#### Task prompt
State how many lines in the material hold the string "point"; nothing besides that number is expected.

#### Collected material
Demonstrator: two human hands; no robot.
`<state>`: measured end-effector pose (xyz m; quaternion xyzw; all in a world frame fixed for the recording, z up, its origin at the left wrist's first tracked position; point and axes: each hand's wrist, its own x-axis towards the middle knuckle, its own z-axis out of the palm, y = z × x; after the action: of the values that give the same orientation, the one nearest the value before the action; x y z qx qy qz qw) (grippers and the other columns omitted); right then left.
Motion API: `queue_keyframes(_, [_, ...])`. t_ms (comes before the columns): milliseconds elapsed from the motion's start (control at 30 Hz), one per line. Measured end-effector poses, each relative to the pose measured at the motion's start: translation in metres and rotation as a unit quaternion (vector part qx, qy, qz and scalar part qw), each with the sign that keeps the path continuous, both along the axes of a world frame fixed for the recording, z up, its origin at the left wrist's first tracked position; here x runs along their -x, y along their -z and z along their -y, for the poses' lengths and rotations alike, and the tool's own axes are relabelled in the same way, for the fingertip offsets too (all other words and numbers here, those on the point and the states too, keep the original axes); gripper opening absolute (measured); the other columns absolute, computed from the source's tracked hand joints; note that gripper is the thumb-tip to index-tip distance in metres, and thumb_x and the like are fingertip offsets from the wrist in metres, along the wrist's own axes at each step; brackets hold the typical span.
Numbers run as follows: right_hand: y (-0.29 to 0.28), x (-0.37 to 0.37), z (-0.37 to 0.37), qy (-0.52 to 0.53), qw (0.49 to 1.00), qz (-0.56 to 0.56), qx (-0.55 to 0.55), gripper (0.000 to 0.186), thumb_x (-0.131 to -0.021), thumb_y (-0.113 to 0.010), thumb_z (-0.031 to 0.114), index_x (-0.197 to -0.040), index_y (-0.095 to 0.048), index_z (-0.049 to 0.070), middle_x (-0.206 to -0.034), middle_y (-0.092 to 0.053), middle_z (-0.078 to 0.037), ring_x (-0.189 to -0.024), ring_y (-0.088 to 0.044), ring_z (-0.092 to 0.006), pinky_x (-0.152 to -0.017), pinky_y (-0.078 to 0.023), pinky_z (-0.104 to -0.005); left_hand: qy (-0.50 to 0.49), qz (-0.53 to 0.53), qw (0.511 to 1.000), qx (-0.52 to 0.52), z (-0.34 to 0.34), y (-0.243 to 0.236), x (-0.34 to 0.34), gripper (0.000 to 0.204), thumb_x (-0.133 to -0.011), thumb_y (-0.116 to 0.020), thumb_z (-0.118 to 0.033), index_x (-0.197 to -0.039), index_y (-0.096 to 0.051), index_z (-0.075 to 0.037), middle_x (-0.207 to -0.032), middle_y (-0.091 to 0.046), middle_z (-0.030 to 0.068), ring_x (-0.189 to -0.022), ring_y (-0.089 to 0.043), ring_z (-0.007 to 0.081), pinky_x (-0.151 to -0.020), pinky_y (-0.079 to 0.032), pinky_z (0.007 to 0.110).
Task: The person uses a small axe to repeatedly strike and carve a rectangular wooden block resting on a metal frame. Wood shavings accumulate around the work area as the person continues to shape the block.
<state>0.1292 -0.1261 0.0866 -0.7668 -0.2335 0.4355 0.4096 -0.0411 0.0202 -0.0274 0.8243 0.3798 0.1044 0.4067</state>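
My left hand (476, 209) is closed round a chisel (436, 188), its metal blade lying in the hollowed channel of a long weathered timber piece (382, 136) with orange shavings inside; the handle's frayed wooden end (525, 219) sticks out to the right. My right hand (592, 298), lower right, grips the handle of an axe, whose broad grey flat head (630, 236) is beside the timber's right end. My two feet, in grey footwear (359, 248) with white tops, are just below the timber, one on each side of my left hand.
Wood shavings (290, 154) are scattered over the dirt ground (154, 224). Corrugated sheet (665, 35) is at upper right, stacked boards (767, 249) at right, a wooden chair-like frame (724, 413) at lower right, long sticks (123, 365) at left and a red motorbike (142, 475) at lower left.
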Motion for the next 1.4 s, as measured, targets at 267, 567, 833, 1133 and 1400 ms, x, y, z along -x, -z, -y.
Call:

#### Finished exercise
2